Re: [Hdf-forum] Very poor performance of pHDF5 when using single (shared) file

David Knaak Wed, 18 Sep 2013 16:45:32 -0700

Hi Rob,

> On Tue, Sep 17, 2013 at 02:41:13PM -0500, David Knaak wrote:
> > * Shared file performance will almost always be slower than file per 
> > process performance because of the need for extent locking by the file
> > system.
 
On Wed, Sep 18, 2013 at 09:04:49AM -0500, Rob Latham wrote:
> The extent locks are a problem, yes, but let's not discount the
> overhead of creating N files.  Now, on GPFS the story is abysmal,
> and maybe Lustre creates files in /close to/ no time flat, but
> creating a file does cost something.


Lustre is pretty fast with file creates.  We are measuring on the order
of 20,000 creates/second on some configurations.  But that still means
50 seconds for a million files (I'm thinking exascale).  Worse is just
the management of that many files.  So I am definitely an advocate of
single shared files.  But users, of course, want the best of both worlds,
single file at FPP speed.  I believe they will, in reality, accept 50%,
but not 10% or 1%.
 
> > * What I am seeing so far analyzing simple IOR runs, comparing the MPIIO
> > interface and the HDF5 interface, is that the MPI_File_set_size() call
> > and the metadata writes done by HDF5 are both taking a lot of extra time.
 
> Quincey will have to speak to this one, but I thought they greatly
> reduced the number of MPI_File_set_size() calls in a recent release?
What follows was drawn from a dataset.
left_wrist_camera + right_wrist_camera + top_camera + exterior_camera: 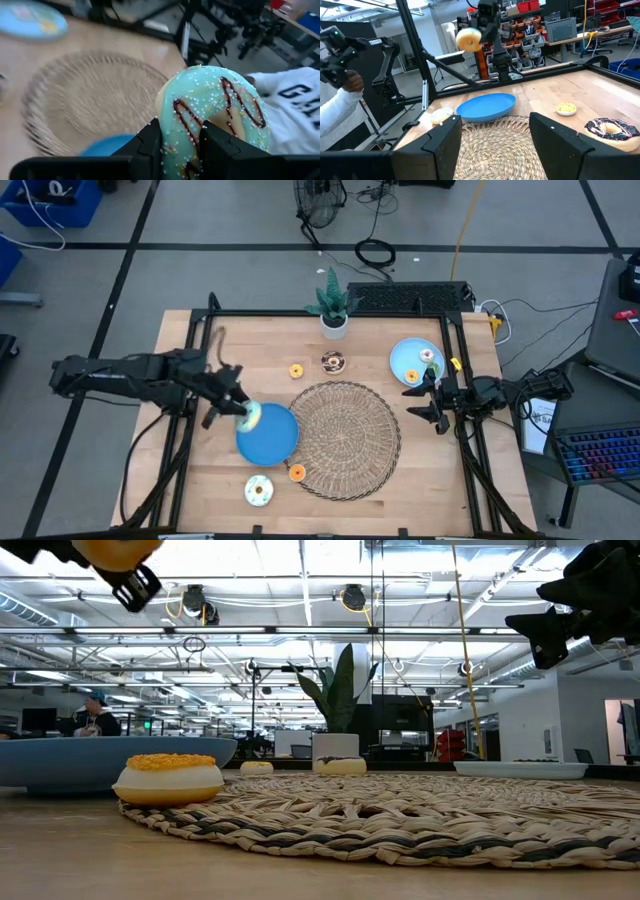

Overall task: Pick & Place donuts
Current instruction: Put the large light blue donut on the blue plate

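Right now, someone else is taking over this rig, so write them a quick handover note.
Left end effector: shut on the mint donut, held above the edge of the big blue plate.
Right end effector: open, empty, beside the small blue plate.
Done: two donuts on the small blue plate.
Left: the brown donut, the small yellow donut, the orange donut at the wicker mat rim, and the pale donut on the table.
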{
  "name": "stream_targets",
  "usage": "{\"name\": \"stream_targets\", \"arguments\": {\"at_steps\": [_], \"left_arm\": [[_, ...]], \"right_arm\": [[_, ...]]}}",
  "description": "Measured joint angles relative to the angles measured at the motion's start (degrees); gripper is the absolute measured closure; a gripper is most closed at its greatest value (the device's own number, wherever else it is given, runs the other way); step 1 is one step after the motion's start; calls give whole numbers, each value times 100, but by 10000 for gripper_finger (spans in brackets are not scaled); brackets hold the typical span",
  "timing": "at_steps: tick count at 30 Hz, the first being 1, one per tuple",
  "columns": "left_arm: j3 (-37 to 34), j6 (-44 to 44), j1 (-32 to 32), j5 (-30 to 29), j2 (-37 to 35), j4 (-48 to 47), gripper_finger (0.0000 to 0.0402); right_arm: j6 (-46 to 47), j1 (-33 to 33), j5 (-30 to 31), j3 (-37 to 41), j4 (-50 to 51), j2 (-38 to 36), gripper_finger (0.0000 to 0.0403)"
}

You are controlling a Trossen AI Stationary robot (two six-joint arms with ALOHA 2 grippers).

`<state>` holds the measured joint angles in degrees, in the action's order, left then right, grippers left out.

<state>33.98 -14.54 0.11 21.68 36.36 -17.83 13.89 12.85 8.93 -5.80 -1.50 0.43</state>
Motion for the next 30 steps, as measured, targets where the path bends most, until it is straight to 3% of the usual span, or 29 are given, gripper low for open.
{"name": "stream_targets", "arguments": {"at_steps": [8, 17, 22, 30], "left_arm": [[-438, 286, -302, -1611, -1361, -105, 298], [-1654, 37, -517, -1487, -2295, 1124, 298], [-2055, -530, -567, -1185, -2367, 1305, 298], [-2782, -1301, -576, -1290, -2363, 1498, 298]], "right_arm": [[0, 0, 0, 0, 0, 1, 183], [1, 1, 0, 0, 1, 2, 183], [0, 0, 0, 0, 0, 0, 183], [0, 0, 0, 0, 0, 0, 183]]}}
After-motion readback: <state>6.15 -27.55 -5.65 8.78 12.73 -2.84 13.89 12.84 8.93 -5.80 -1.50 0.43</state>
Yes, they did.  At least in my IOR test, there was just one call made by
each rank.  But that still took a lot of time.  See next comment also.

> > * MPI_File_set_size eventually calls ftruncate(), which has been reported
> > to take a long time on Lustre file systems.
 
> The biggest problem with MPI_File_set_size and ftruncate is that
> MPI_File_set_size is collective.   I don't know what changes Cray's
> made to ROMIO, but for a long time ROMIO's had a "call ftruncate on
> one processor" optimization.  David can confirm if ADIOI_GEN_Resize or
> it's equivalent contains that optimization.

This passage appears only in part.